Sandy Bridge processors
A bit of History
Sandy Bridge was the first generation of processors for socket 1155 and shared a lot of innovation including an IGP and ring bus design. To date, the ring bus design is used processors up-to but not including high-end Skylake-X which moved towards its mesh structure. Let's do the steps and inter architecture name changes, as there have been seven steps:
Westmere | Core i | Tick | 32 nm | 2010 |
Sandy Bridge | Core i 2xxx | Tock | 32 nm | 2011 |
Ivy Bridge | Core i 3xxx | Tick | 22 nm | 2012 |
Haswell | Core i 4xxx | Tock | 22 nm | 2013 |
Broadwell | Core i 5xxx | Tick | 14 nm | 2014 & 2015 for desktops |
Skylake | Core i 6xxx | Tock | 14 nm | 2015 |
Kabylake | Core i 7xxx | Tock | 14 nm | 2016 |
Coffee lake | Core i 8xxx | TOCK | 14 nm | 2017 |
Sandy Bridge was a completely new architecture.
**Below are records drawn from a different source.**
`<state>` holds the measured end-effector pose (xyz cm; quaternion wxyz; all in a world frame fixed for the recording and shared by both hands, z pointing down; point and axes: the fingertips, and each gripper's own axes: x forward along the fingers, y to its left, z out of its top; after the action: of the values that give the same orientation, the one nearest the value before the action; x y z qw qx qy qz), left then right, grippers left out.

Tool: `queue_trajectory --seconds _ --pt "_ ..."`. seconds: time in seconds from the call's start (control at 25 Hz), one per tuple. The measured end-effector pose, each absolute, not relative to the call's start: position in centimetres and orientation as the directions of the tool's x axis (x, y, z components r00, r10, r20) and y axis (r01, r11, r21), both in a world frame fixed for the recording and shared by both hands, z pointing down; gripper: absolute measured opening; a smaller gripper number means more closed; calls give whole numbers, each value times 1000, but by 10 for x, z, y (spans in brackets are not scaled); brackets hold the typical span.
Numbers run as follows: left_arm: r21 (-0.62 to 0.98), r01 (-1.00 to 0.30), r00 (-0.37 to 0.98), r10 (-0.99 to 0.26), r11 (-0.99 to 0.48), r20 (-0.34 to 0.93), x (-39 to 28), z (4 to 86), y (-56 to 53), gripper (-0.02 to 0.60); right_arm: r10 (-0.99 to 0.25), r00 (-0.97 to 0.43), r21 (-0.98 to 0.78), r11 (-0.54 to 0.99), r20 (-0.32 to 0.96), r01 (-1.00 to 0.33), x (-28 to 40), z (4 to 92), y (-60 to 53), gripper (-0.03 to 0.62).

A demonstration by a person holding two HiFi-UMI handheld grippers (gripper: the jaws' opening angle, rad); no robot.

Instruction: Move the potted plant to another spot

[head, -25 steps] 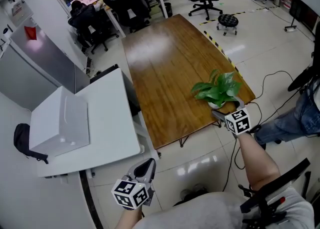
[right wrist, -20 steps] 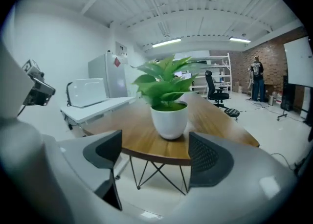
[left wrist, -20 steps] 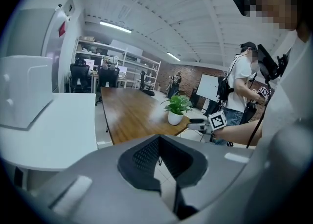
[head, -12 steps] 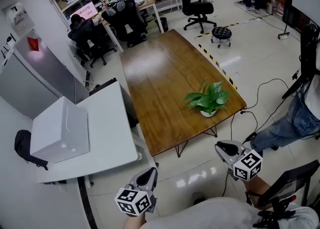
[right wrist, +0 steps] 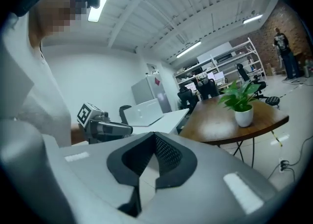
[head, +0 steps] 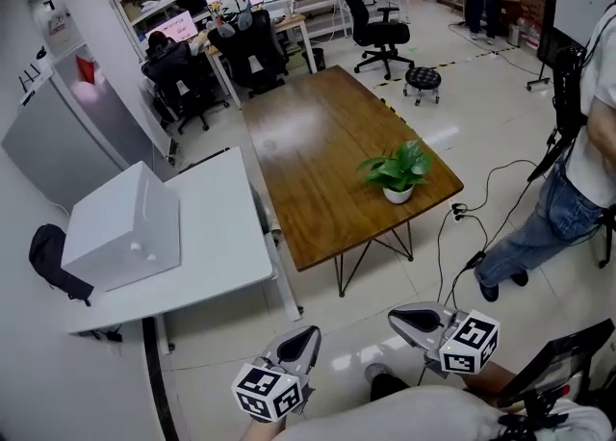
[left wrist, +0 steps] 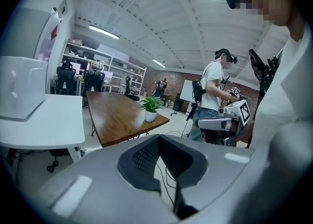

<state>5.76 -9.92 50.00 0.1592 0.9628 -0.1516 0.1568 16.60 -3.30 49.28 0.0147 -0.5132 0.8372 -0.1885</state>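
The potted plant (head: 397,174), green leaves in a small white pot, stands alone near the front right corner of the long wooden table (head: 308,131). It also shows in the left gripper view (left wrist: 150,108) and the right gripper view (right wrist: 242,105). Both grippers hang over the tiled floor close to my body, well back from the table. My left gripper (head: 300,341) is shut and empty, its pads meeting (left wrist: 159,142). My right gripper (head: 406,319) is shut too, with nothing between its pads (right wrist: 154,140).
A white desk (head: 207,246) carrying a white box (head: 125,227) stands left of the table. A person (head: 577,150) stands at the right, with cables (head: 462,222) on the floor nearby. Office chairs (head: 380,15), a stool (head: 423,78) and workstations fill the far end.
My right gripper has let go of the pot, drawn back from the table's corner toward me and shut. The plant stays on the table. My view has backed away; the left gripper shifted slightly.
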Motion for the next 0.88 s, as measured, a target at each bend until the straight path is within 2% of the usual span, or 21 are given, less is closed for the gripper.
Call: queue_trajectory --seconds 0.4,0.88 --pt "244 -382 899 -297 -891 321 -84 469 2 -3 -841 -516 -370 433 162 -822 19 473 82 5" --pt "219 -393 907 -337 -893 253 -126 426 45 -3 -802 -574 -337 501 167 -797 -27 435 111 5"
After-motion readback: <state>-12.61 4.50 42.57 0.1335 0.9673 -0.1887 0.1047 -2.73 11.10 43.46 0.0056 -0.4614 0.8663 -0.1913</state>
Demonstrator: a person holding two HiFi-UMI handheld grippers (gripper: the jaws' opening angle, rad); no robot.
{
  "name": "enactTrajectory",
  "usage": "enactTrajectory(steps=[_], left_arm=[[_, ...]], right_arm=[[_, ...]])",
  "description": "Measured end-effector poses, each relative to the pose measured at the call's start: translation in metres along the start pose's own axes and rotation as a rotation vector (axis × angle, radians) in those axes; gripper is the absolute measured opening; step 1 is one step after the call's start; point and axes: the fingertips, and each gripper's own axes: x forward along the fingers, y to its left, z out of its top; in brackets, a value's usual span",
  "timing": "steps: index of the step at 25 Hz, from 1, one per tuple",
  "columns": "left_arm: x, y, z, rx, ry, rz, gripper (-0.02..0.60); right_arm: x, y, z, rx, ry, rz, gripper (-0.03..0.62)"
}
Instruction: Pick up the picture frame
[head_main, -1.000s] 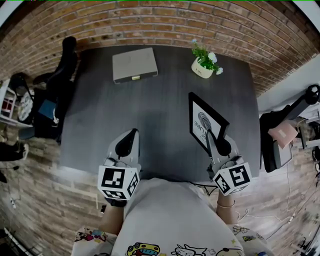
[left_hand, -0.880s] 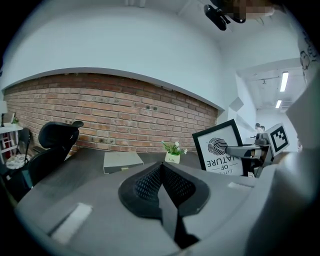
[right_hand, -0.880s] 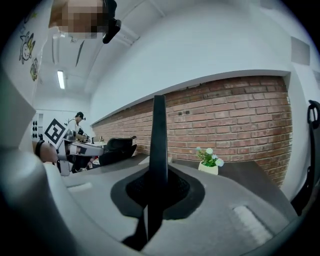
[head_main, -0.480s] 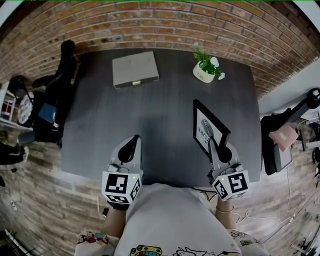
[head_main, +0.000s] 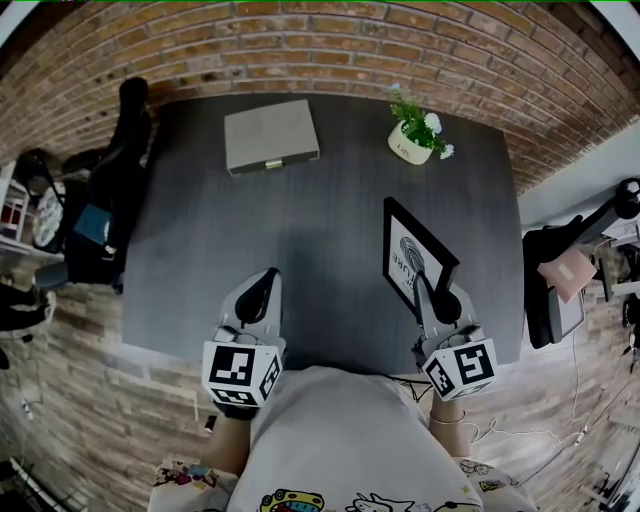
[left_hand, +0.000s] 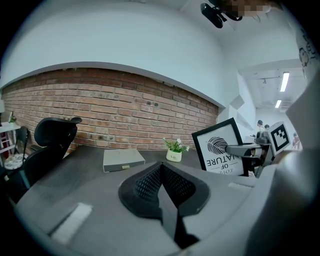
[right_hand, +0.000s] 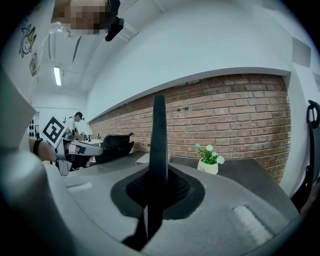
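Gripping the "NATURE" picture frame (head_main: 405, 250) is the right gripper (head_main: 420, 287); left gripper (head_main: 268, 276) clenched empty.

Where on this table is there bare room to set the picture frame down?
The table is barest in its middle, between the grey box, the potted plant and the left gripper. Its left side below the box is bare too. The right side is crowded: the right gripper holds the picture frame there.

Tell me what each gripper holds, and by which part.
The right gripper clamps the picture frame by its near black edge. The left gripper is shut, empty.
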Motion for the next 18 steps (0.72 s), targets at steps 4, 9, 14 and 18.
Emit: enactTrajectory(steps=[4,9,14,18], left_arm=[[0.0013,0.0023,-0.0013,0.007,0.007,0.003,0.014],[0.0026,0.0051,-0.0018,0.006,0.012,0.008,0.014],[0.0049,0.0047,-0.0035,0.013,0.018,0.006,0.014],[0.0054,0.0050,-0.0040,0.008,0.019,0.007,0.014]], right_arm=[[0.0004,-0.0025,-0.0037,0.003,0.010,-0.003,0.012],[0.0006,-0.0052,-0.0056,0.009,0.026,-0.007,0.012],[0.0022,-0.0084,-0.0072,0.021,0.027,-0.009,0.012],[0.0026,-0.0083,-0.0068,0.034,0.030,-0.005,0.012]])
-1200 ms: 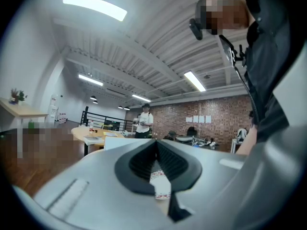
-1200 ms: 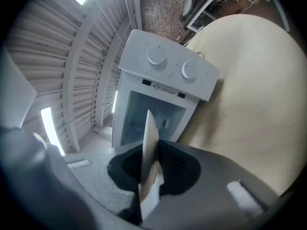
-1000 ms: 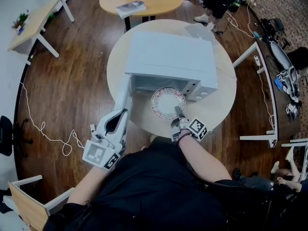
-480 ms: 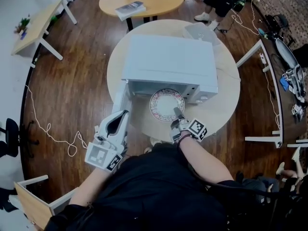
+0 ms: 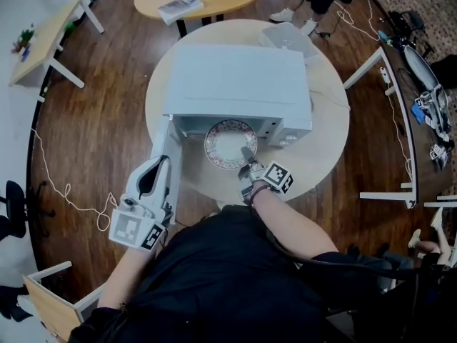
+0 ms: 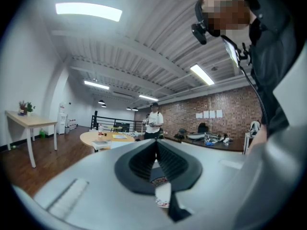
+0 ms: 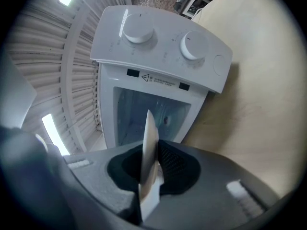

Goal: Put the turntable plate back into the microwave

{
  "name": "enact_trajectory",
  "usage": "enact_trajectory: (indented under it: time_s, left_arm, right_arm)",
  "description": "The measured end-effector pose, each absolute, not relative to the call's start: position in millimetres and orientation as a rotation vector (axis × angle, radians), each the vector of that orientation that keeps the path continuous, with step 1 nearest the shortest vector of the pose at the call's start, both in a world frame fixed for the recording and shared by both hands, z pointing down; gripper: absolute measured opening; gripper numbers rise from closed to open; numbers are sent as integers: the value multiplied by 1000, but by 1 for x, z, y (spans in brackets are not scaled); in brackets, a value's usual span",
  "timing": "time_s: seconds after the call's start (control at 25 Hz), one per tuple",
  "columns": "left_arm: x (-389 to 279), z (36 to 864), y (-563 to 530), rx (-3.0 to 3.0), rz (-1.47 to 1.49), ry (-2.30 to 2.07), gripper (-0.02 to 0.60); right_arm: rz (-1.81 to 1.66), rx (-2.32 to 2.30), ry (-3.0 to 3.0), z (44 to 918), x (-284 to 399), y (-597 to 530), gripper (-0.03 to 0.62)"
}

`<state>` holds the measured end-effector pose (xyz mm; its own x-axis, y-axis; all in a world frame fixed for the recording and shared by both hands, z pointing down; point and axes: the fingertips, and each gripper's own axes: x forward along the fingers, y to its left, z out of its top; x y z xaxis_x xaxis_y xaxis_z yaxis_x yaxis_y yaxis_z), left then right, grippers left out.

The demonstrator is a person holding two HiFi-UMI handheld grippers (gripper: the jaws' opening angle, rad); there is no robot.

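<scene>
Standing on the round worktop [image 5: 325, 131], the white microwave [image 5: 235, 84] is found directly ahead of the right hand-held gripper [image 5: 248, 154]. Its door [image 5: 166, 138] is swung open alongside the left hand-held gripper [image 5: 163, 160].

The turntable plate [image 5: 227, 143] is clamped at its near rim by the right hand-held gripper and is carried out in front of it. Its far edge is at the mouth of the cavity [image 7: 144, 114], and most of the plate is judged to be outside the oven. The left hand-held gripper is held clenched with nothing between its jaws. Whether the door is touched by it cannot be told.

The task is judged to be well advanced: the door is open and the plate is lifted and presented to the opening. What is left is for the plate to be slid in, set down on the cavity floor and let go.

Two round dials [image 7: 137, 28] are seen on the control panel beyond the plate. A small warning triangle with a line of print [image 7: 158, 79] is noted beside them, but it is too small to be read. No brand name can be made out.
</scene>
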<state>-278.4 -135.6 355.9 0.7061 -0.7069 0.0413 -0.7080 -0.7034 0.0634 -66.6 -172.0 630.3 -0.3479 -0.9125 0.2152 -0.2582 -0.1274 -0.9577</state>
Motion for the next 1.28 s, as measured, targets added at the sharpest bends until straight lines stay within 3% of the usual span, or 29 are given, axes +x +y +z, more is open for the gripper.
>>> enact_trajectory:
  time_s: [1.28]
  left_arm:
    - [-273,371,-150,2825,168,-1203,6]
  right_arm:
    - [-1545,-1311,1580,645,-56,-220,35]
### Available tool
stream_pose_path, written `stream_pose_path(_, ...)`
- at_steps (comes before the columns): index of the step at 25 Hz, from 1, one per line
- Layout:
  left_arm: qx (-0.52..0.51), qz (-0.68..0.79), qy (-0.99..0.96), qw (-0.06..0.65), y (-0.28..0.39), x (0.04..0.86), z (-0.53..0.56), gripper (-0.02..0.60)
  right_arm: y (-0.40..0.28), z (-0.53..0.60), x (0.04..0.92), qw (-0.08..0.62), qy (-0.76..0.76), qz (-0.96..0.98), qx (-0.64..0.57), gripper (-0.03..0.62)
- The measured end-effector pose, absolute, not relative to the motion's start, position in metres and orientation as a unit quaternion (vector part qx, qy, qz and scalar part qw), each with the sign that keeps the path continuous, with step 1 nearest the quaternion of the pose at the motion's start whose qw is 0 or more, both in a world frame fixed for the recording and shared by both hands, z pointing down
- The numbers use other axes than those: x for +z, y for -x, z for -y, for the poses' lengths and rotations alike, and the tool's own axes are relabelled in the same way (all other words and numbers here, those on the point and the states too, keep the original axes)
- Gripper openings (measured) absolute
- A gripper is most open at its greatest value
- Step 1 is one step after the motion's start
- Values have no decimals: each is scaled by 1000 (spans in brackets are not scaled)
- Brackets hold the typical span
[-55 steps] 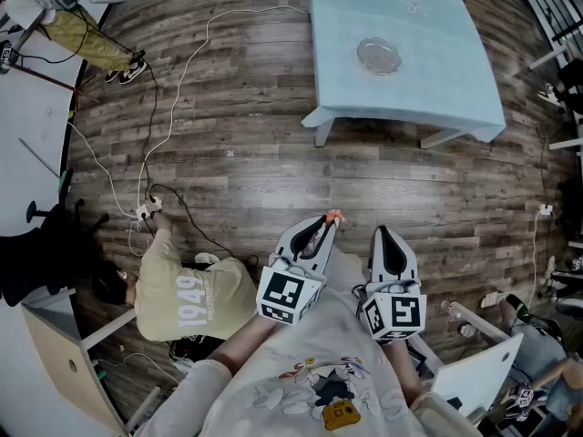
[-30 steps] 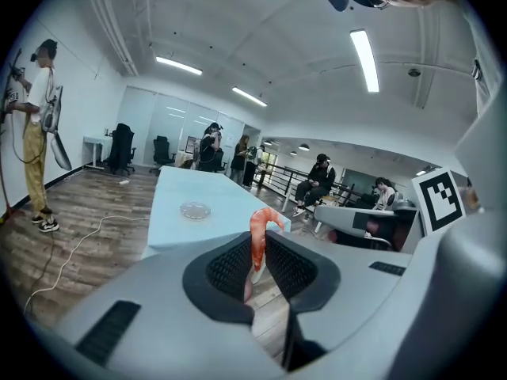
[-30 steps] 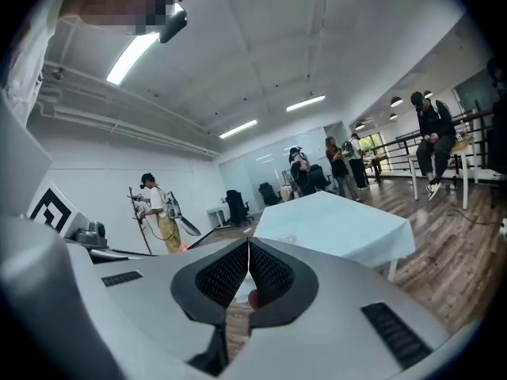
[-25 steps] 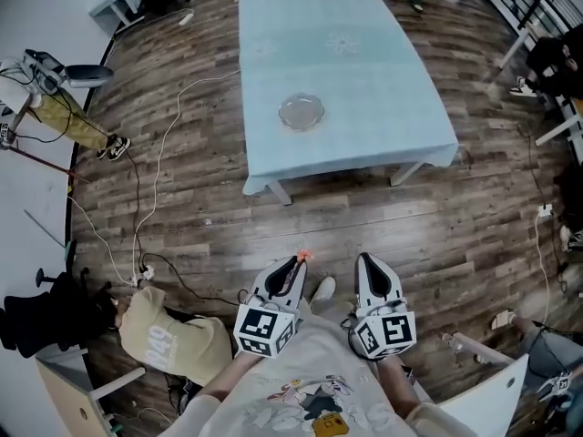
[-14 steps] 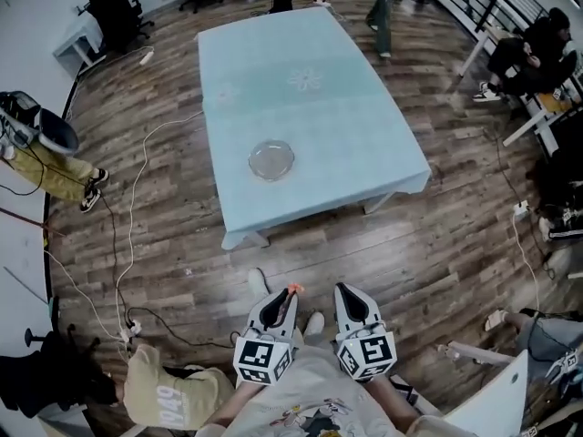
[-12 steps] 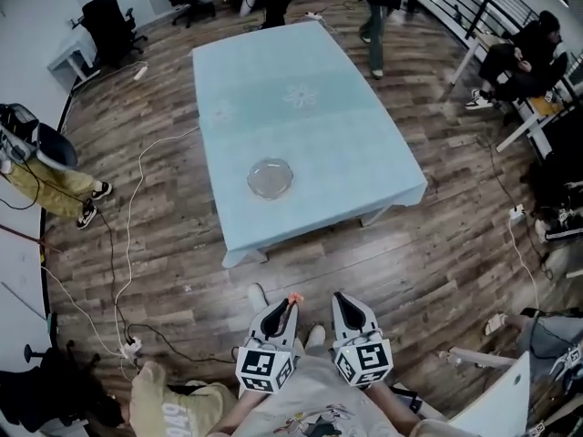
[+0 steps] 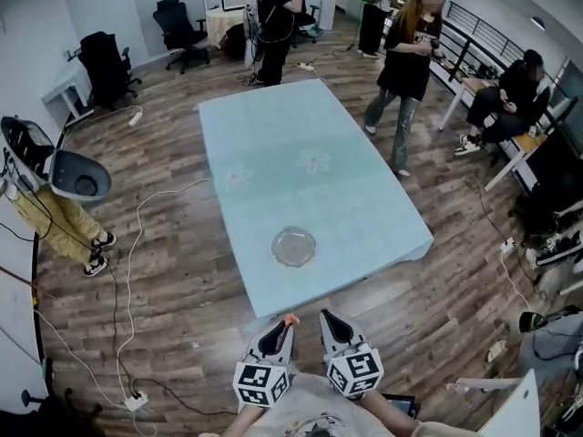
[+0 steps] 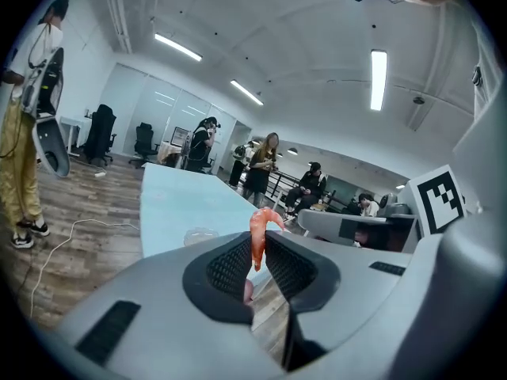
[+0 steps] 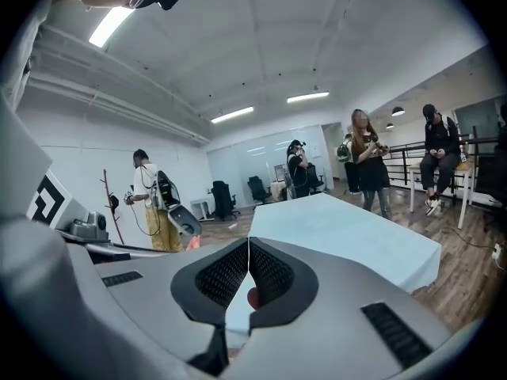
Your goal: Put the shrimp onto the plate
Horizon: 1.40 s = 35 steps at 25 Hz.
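An orange shrimp (image 8: 259,240) is pinched upright between the jaws of my left gripper (image 8: 257,248), its curled end sticking out past the tips; it also shows as a small orange tip (image 7: 291,319) in the head view. The clear glass plate (image 7: 294,246) lies near the front edge of the light blue table (image 7: 310,180), a short way ahead of both grippers. In the left gripper view the plate (image 8: 201,235) sits on the table just left of the shrimp. My right gripper (image 9: 249,252) is shut with nothing in it, beside the left gripper (image 7: 284,327).
Several people stand or sit beyond and to the right of the table, one (image 7: 408,62) close to its far right corner. White cables (image 7: 137,271) trail over the wooden floor on the left. Office chairs (image 7: 178,30) stand at the back.
The view has swung up from the floor and moved toward the table; the plate is now much closer to the grippers. The left gripper still holds the shrimp.
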<state>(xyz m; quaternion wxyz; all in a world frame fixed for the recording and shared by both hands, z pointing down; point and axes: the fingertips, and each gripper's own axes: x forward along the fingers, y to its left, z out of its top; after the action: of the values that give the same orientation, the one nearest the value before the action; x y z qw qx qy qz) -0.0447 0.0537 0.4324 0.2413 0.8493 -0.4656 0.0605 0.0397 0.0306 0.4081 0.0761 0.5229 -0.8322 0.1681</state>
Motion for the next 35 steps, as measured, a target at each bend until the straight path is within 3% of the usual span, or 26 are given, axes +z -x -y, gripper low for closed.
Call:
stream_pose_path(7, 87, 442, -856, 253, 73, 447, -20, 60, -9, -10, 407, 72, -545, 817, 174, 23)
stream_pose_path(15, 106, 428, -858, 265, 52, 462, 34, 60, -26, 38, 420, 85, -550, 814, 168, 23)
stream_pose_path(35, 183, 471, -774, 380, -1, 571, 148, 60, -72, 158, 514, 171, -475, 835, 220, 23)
The overall processor performance staggered us all and inside the die, merged deeply in there, we spotted this new thing, an integrated GPU with twice the performance of the last generation we saw from Clarkdale processors. It was an improvement in the low-end segment. There was more though, we noticed a new AVX instruction set extension and also spotted an updated Turbo engine allowing much more efficient per core performance and clock frequencies. Finally, power consumption was another factor that was addressed. Paired with Sandy bridge came new motherboard chipsets, ten in total of which five were intended for desktop processors, namely the P67, H67, Q65, Q67, and B65. The P67 chipset was targeted at performance and enthusiast end users allowing tweaking and providing performance features.
The Architecture
The previous Clarkdale processors had a 45nm GPU and a 32nm CPU core placed onto one chip package, the Sandy Bridge architecture came together and merged these two parts on die based on a 32nm fabrication node. SB (Sandy Bridge) Core i5 and i7 based processors have four physical (execution) CPU cores each capable of one hyper-thread (making 4 physical cores and 8 logical cores hyper-threaded). SB features Intel Turbo Boost which had been further developed and is now at revision 2.0.
The Core i7 SB processors feature 8MB of Intel Smart Cache and an Integrated Memory Controller (IMC) that supports
I've created a table where you can observe all primary specifications and prices at the time of launch, have a look.
Branding | Core i5 | Core i5 | Core i5 | Core i7 | Core i7 |
Processor | 2400 | 2500 | 2500K | 2600 | 2600K |
Price | $184 | $205 | $216 | $294 | $317 |
TDP | 95W | 95W | 95W | 95W | 95W |
Cores / Threads | 4/4 | 4/4 | 4/4 | 4/8 | 4/8 |
Frequency GHz | 3.1 | 3.3 | 3.3 | 3.4 | 3.4 |
Max Turbo GHz | 3.4 | 3.7 | 3.7 | 3.8 | 3.8 |
DDR3 MHz | 1333 MHz | 1333 MHz | 1333 MHz | 1333 MHz | 1333 MHz |
L3 Cache | 6MB | 6MB | 6MB | 8MB | 8MB |
Intel HD Graphics | 2000 | 2000 | 3000 | 2000 | 3000 |
GPU Max freq | 1100 MHz | 1100 MHz | 1100 MHz | 1350 MHz | 1350 MHz |
Hyper-Threading | No | No | No | Yes | Yes |
AVX Extensions | Yes | Yes | Yes | Yes | Yes |
Socket | LGA 1155 | LGA 1155 | LGA 1155 | LGA 1155 | LGA 1155 |
The Sandy Bridge cache memory consists of a 32KB L1 Data cache, 32KB Instruction cache (= 64KB L1) and then we spot a 256KB L2 cache per core. Then there's an L3 cache that is shared in-between the CPU cores which is 8MB in total for the Core i7 2600 processors and 6MB for the Core i5 2500. The L3 cache sits in the physical form of a ring bus. Thus the L3 cache can be used by the processor cores and also the graphics core. This all still sounds very familiar eh?